3. The role of presence in online teaching

“Social presence is important, get it going right from the start, it helps with interaction, make sure the students think of you as a person” (Online Educator, Farrell et. al, 2019)

In this chapter we consider the role of presence in teaching online. Both educators and students can feel isolated when teaching and learning online. Establishing a sense of a learning community is important to help overcome this sense of isolation, and enables meaningful and in-depth interactions where learning experiences can be shared. In order to build a learning community, it is important that both educators and students establish a social presence in the online course. Presence is generally considered to be the ability of the individual to project themselves as a ‘real person’ in the online environment. The idea of online educator and student presence was discussed extensively within the Community of Inquiry (CoI) model, as put forward by Garrison, Anderson and Archer (1999).
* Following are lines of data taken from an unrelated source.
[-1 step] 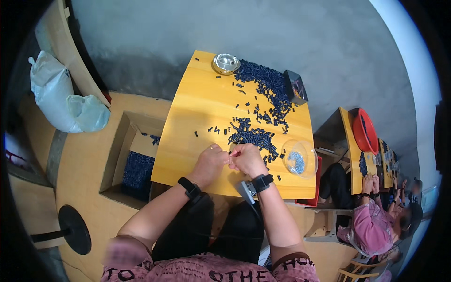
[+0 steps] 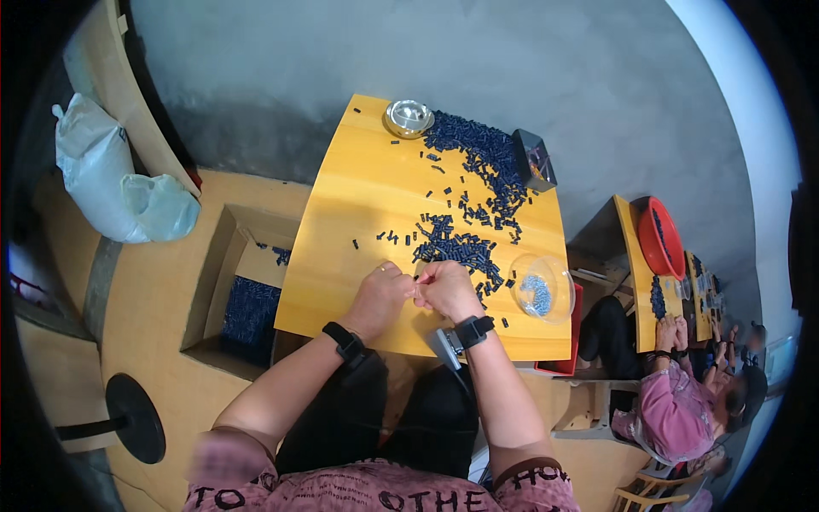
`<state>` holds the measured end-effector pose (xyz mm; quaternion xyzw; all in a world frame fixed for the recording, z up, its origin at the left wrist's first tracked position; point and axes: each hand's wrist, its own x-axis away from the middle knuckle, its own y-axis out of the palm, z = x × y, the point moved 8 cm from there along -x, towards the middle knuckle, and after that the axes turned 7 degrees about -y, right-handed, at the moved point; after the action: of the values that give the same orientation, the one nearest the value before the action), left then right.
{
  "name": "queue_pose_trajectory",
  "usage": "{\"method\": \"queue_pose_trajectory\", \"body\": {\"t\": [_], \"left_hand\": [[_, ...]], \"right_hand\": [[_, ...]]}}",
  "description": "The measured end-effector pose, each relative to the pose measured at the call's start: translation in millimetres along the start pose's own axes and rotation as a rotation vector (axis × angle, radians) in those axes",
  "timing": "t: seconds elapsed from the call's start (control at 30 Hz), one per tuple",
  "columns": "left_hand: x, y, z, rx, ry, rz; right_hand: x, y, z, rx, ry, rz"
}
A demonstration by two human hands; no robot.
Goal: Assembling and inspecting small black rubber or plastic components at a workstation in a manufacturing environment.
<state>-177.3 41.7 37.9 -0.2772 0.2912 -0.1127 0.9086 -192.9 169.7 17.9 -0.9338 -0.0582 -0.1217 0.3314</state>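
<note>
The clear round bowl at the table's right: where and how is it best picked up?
Probably by the near rim of the bowl, coming from the person's side: it looks round and open-topped, and the bluish pieces inside suggest keeping it level. Loose black pieces lie close on its left.

A small dark piece (image 2: 416, 277), mostly hidden, is pinched where the fingertips of the left hand (image 2: 380, 299) and right hand (image 2: 449, 288) meet. Just beyond, similar short, dark pieces (image 2: 456, 247) lie in a loose heap, jumbled at many angles, some overlapping.
</note>
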Motion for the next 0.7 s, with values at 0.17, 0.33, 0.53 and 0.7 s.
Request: {"method": "queue_pose_trajectory", "body": {"t": [0.17, 0.33, 0.53, 0.7], "left_hand": [[4, -6, -6, 0.139, -0.057, 0.104], [39, -48, -36, 0.43, -0.481, 0.189], [121, -146, -70, 0.658, -0.766, 0.423], [192, -180, -142, 0.421, -0.946, 0.484]], "right_hand": [[14, -4, -7, -0.017, -0.163, 0.056], [54, -33, 11, -0.413, -0.237, 0.279], [114, -68, 49, -0.402, -0.196, 0.363], [135, -49, 66, -0.471, -0.197, 0.383]]}}
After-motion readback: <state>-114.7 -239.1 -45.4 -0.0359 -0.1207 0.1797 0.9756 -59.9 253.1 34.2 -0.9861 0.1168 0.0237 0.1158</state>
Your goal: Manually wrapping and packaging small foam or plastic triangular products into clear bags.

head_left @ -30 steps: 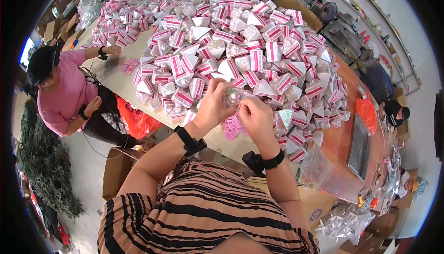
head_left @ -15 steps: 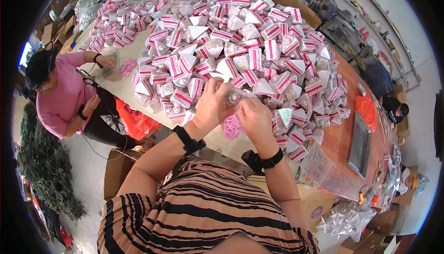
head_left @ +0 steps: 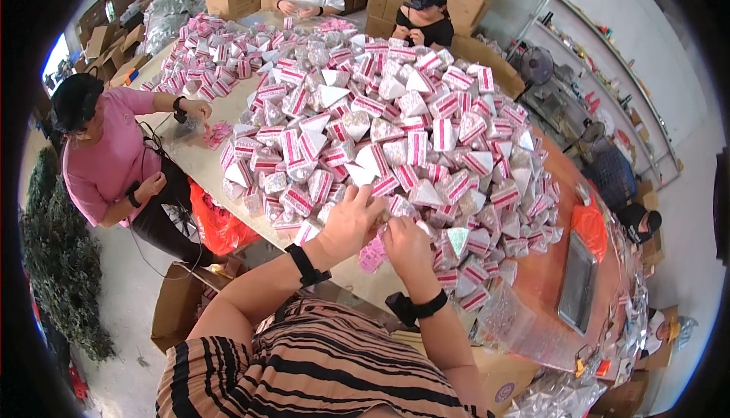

Students are more likely to be satisfied with their online courses when they get to ‘know’ their educator, and are more likely to engage in online interactions when their educator is regularly present in the course (Abdous, 2011; Dunlap & Lowenthal, 2018).  In the context of online education, presence promotes student to student and student to educator relationships that, hitherto, required physical classrooms.

What does the literature say?

While research into specific roles for online educators began with Berge (1995), the work of Garrison, Anderson and Archer (1999) sparked discussion on the idea of online educator presence. Within the CoI Model it is considered that learning occurs within the intersection of cognitive, social and teaching presence (Garrison et al. 1999).

Social presence, cognitive presence and teaching presence intersect.
Garrison, Anderson, and Archer (2000)

The community of inquiry model

Teaching Presence refers to the design and provision of cognitive and social activities that support students in achieving the desired learning outcomes.

Cognitive Presence is established when participants in a community of inquiry successfully construct meaning through continued communication.

Social presence is generally considered to be the ability of the individual to project themselves as a ‘real person’ in the online environment.

Educational experience occurs at the intersection of the three presences; cognitive, social and teaching in the CoI model. In other words, all three presences are thought to be required for successful learning to occur.

History of the CoI Framework
In an interview for the Reflective Teaching in a Digital Age podcast, Dr. Randy Garrison describes the history of the CoI framework, including its role in the thoughtful design of online education, and practical ways of helping students learn through active participation and shared meaning making.
Click here to listen to the interview on the history of CoI

Social presence, which focuses on the building of student and teacher relationships, has been found to be an important aspect of online teaching.  When online educators model and promote good social presence this has a positive impact on student engagement in the online course (Corfman & Beck, 2019). Getting social presence right from the beginning of the online course is important. Feng et al (2017) found that effective scaffolds for social presence at the beginning of the course ensured students social presence was maintained throughout the course (Feng et al., 2017). In the next section, we will consider how to apply the theories of presence in a practical manner when teaching online.

Interaction and presence in online courses

Related to the community of inquiry model is the concept of interaction in online courses. The concept and theory of interaction was first proposed by Moore (1989) in his article about “Three Types of Interaction” in distance education. Moore thought that interaction in distance education courses followed three distinct patterns: student–content, student–teacher, and student–student. Andersen (2003) extended and applied Moore’s model to the online context in his Modes of Interaction (2003) theory, see diagram below:


Diagrame showing student teacher and content in a triangle of elements that can be connected
Modes of Interaction (Andersen, 2003)


Terumi Miyazoe has written a very nice blog post about this topic: Getting the Mix Right Once Again: A Peek into the Interaction Equivalency Theorem and Interaction Design

Andersen argues that deep learning is facilitated as long as long of the three forms of interaction. Therefore when designing an online course, you must consider the modes of interaction and approaches to promoting presence and community in the course.